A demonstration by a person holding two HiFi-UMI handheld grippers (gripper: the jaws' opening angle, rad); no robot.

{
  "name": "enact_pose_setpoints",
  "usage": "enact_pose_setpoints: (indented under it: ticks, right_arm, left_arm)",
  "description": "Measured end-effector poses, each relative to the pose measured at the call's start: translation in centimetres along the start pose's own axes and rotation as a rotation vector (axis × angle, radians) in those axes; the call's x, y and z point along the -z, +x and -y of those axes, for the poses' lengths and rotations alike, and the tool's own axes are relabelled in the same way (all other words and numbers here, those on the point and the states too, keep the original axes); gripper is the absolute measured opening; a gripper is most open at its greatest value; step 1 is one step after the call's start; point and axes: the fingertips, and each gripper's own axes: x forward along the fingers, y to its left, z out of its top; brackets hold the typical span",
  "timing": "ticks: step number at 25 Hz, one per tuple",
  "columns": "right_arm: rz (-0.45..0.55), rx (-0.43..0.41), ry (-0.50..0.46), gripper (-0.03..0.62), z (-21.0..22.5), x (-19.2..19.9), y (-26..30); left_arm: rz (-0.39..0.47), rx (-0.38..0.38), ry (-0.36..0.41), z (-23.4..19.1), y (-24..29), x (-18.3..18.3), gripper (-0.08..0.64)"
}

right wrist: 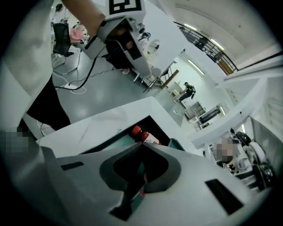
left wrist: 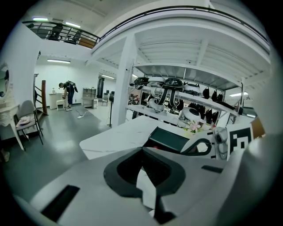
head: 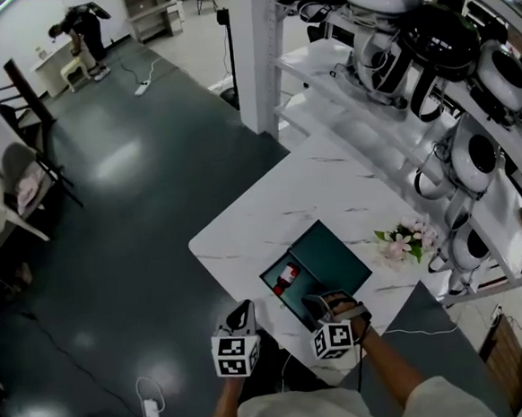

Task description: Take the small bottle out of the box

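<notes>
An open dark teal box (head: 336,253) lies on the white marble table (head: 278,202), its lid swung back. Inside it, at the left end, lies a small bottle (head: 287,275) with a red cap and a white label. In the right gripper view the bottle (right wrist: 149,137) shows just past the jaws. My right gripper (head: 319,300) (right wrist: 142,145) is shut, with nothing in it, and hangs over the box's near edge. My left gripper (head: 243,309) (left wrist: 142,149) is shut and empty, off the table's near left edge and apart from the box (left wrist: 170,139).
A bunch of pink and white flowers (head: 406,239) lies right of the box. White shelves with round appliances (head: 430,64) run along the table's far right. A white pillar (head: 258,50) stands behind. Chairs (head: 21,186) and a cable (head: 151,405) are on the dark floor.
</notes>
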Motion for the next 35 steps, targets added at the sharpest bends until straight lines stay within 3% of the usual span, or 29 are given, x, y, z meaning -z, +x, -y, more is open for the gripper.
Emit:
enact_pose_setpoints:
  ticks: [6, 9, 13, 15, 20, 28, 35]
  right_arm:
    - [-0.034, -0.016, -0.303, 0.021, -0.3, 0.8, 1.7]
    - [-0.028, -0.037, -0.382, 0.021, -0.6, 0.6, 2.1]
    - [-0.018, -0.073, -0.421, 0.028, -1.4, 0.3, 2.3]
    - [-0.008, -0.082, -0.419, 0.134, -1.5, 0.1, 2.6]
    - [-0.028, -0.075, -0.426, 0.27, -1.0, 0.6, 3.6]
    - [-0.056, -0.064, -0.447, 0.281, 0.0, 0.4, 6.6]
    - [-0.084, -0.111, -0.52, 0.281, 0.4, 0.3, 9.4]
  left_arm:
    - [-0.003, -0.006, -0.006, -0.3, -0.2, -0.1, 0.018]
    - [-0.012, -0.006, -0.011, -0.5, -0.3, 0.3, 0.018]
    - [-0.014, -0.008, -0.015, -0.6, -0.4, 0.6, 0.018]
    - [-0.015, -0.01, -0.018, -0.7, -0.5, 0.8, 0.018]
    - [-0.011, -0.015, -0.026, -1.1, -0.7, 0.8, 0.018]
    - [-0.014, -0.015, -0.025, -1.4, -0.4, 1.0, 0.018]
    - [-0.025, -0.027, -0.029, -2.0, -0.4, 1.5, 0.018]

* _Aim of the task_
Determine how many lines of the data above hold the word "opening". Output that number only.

* _Solution for this task_
2